- Task details -
Exactly as they appear, copy the lines from the start of the entries below to the line containing "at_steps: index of", both ends included.
++++ Record set ++++
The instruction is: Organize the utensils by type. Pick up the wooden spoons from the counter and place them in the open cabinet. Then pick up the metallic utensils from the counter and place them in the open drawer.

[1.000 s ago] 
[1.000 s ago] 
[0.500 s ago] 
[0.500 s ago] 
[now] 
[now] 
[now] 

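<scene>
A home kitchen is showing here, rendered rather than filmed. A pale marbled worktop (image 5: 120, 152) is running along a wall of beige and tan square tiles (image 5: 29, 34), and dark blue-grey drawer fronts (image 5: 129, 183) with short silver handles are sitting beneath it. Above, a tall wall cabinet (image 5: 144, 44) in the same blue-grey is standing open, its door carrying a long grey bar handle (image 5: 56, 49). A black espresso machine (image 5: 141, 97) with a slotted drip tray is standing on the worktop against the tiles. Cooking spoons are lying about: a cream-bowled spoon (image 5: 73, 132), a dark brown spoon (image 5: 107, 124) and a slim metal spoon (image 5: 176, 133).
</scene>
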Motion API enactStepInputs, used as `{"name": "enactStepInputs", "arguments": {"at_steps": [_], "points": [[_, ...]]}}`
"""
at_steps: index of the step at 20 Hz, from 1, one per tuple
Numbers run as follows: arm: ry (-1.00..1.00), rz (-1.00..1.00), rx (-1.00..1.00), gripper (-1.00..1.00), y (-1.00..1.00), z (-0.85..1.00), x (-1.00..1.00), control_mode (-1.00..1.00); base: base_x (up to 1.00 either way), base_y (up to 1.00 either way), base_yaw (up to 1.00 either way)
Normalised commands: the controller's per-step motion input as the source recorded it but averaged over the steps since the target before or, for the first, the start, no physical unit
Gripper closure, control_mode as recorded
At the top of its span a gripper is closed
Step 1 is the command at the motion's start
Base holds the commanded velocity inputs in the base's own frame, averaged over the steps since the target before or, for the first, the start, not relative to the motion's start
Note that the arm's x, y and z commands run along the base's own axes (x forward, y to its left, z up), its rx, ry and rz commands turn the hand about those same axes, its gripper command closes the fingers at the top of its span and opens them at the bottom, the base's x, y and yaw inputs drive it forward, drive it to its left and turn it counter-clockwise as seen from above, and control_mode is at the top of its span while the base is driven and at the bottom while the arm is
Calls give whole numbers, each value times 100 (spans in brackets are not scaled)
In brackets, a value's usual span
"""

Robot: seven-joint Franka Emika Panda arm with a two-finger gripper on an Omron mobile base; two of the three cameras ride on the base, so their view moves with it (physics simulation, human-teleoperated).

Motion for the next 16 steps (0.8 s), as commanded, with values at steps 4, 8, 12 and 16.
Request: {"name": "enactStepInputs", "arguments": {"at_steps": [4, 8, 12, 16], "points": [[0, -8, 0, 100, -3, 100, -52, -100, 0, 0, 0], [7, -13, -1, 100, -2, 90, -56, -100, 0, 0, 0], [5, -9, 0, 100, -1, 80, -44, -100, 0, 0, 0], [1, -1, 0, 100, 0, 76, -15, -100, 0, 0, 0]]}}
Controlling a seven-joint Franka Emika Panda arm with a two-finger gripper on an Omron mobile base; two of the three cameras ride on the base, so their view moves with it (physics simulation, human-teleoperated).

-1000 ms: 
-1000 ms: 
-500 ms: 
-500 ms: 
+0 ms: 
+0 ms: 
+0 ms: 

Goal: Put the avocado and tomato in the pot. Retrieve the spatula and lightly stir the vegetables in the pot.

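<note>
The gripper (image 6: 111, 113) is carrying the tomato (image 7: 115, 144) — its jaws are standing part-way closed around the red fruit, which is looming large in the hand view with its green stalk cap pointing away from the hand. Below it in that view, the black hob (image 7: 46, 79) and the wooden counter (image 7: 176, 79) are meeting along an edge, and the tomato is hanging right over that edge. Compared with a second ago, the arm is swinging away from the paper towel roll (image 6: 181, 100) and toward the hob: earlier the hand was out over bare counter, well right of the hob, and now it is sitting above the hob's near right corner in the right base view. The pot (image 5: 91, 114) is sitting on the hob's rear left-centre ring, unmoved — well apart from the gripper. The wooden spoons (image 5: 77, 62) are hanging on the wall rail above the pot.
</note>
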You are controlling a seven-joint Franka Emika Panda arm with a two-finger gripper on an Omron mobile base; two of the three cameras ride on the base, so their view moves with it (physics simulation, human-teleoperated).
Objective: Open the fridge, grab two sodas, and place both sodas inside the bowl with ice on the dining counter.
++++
- Response to the task -
The instruction is: Organize the utensils by type. Pick up the wooden spoons from the counter and place them in the open cabinet. Then pick up the metallic utensils from the counter and place them in the open drawer.

[1.000 s ago] 
[1.000 s ago] 
[0.500 s ago] 
[0.500 s ago] 
[now] 
[now] 
[now] 

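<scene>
A home kitchen is showing here, rendered rather than filmed. A pale marbled worktop (image 5: 120, 152) is running along a wall of beige and tan square tiles (image 5: 29, 34), and dark blue-grey drawer fronts (image 5: 129, 183) with short silver handles are sitting beneath it. Above, a tall wall cabinet (image 5: 144, 44) in the same blue-grey is standing open, its door carrying a long grey bar handle (image 5: 56, 49). A black espresso machine (image 5: 141, 97) with a slotted drip tray is standing on the worktop against the tiles. Cooking spoons are lying about: a cream-bowled spoon (image 5: 73, 132), a dark brown spoon (image 5: 107, 124) and a slim metal spoon (image 5: 176, 133).
</scene>
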Motion API enactStepInputs, used as `{"name": "enactStepInputs", "arguments": {"at_steps": [_], "points": [[_, ...]]}}`
"""
at_steps: index of the step at 20 Hz, from 1, one per tuple

This completes the exercise.